THE OUTLOOK for Dublin's property market is precarious despite a 3.9pc price surge in September, a top economist has said.
Last month's jump contributed to a 12.3pc hike in the average cost of a home in the capital over the past year.
Prices rose by 3.6pc nationally during the same period and by 1.8pc in September, data from the Central Statistics Office (CSO) reveals.
When Dublin is excluded, the figures fell by 2.6pc over the past year, highlighting the two-tier nature of the market.
House prices in the capital grew by 4.2pc and were 12.2pc higher than the same time last year. Apartment prices in the city were up 11pc last month.
With mortgage lending remaining weak, cash buyers are driving the hikes.
But economist Dr Constantin Gurdgiev does not believe the capital is in the grip of a new property bubble.
The lecturer in finance at Trinity College said: "I can't honestly say that this is a mini-bubble of any sort.
"What it is consistent with is the phenomenon known as overshooting. When prices come down in the property market, they tend to overshoot their long-term equilibrium price.
"They become more volatile on their downward trajectory."
He believes the market may simply be correcting itself as a result of prices falling below their equilibrium levels.

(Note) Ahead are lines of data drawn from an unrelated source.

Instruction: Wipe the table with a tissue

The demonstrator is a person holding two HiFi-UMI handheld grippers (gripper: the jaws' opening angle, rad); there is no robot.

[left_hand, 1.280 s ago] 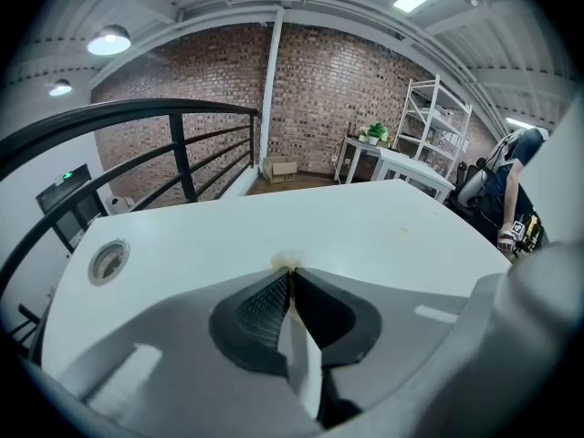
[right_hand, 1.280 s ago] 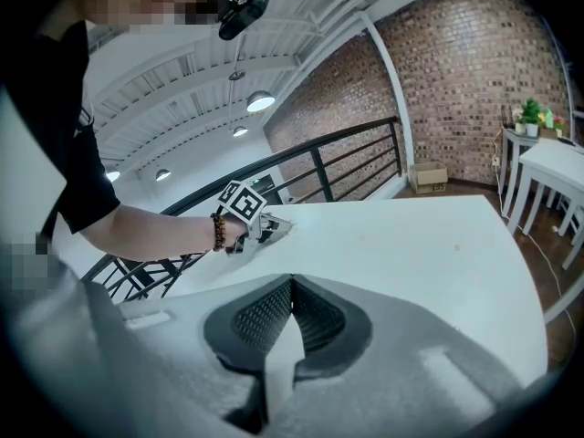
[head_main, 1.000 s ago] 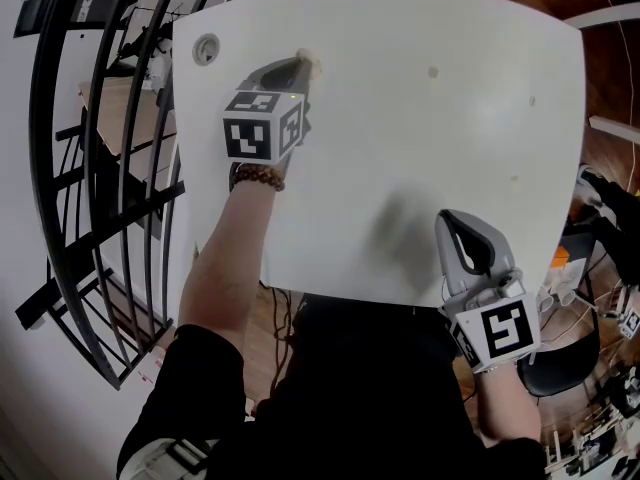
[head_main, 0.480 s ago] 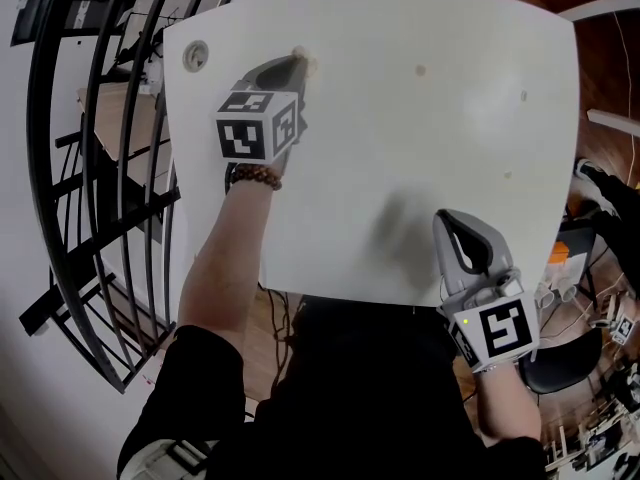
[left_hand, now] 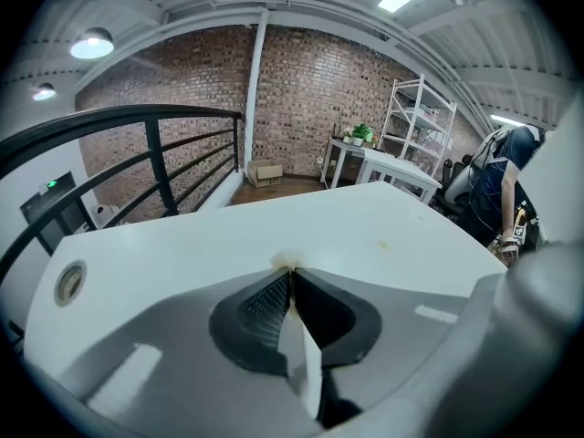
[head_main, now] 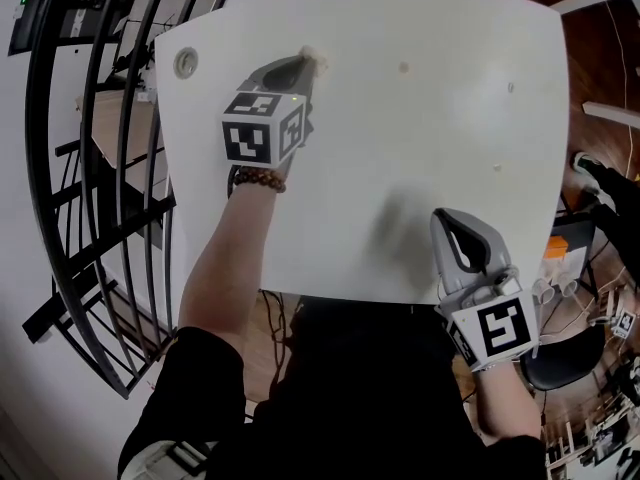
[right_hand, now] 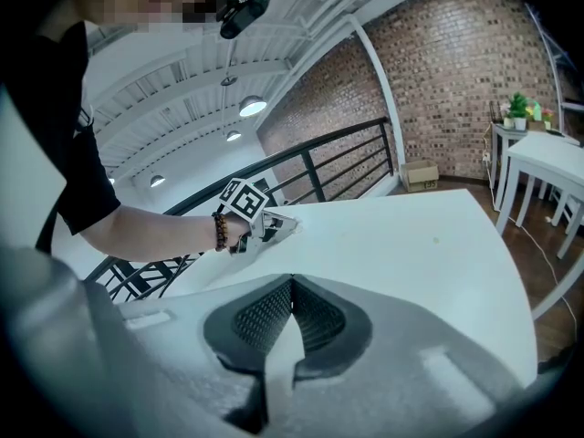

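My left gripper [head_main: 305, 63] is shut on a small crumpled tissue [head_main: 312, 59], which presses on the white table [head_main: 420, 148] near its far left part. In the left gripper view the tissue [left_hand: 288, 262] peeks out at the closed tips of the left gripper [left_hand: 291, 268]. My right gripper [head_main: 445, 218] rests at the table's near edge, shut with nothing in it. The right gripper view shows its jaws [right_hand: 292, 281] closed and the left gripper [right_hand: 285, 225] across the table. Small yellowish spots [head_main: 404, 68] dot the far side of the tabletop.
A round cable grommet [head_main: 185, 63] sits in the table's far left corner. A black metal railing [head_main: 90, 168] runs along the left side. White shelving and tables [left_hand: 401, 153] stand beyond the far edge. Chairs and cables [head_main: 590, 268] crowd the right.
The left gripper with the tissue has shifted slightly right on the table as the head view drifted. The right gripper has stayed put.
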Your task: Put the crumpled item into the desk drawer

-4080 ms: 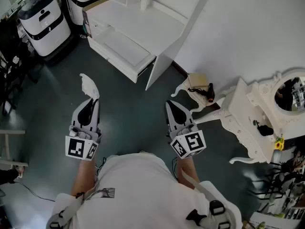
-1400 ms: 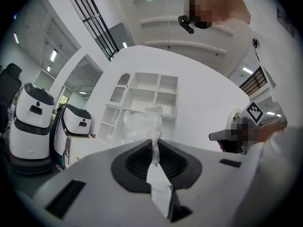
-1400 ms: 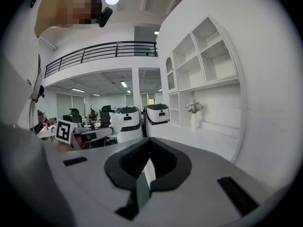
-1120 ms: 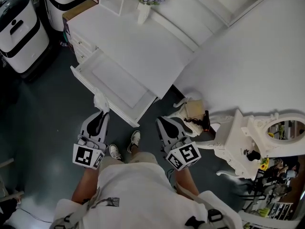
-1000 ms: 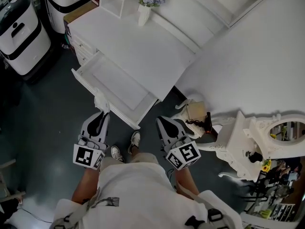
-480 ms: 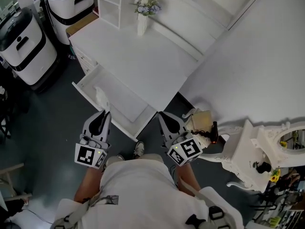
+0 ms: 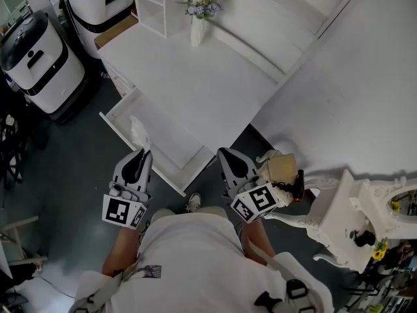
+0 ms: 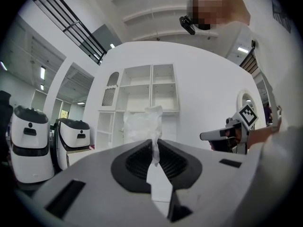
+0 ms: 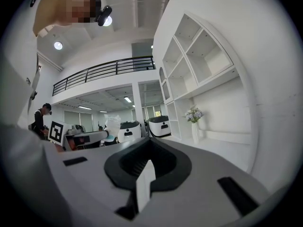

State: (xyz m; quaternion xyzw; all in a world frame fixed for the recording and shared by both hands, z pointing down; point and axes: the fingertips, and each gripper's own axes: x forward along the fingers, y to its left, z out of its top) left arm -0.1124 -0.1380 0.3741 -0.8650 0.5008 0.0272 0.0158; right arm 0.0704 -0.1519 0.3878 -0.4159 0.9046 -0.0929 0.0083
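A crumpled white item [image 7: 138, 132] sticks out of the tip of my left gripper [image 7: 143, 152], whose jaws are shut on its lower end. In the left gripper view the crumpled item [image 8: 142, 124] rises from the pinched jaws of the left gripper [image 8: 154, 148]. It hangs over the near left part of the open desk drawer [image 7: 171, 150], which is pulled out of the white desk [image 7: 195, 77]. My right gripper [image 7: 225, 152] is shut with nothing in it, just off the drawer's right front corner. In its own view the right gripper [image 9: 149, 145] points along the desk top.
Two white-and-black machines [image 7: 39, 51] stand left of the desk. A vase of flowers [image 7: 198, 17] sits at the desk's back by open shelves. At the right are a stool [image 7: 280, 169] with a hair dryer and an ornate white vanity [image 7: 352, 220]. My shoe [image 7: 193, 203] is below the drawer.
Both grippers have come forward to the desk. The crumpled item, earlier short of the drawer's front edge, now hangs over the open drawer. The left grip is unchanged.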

He said "there is certainly a shortage of supply", a fact that is the legacy of a "disastrous planning and development approach". Despite recent gains, house prices in Dublin remain 49pc lower than their highest level in early 2007. Apartments are 59pc lower than they were in February 2007.
Merrion Stockbrokers economist Alan McQuaid said there are clear signs the property market is recovering and also believes talk of another property bubble is "overdone".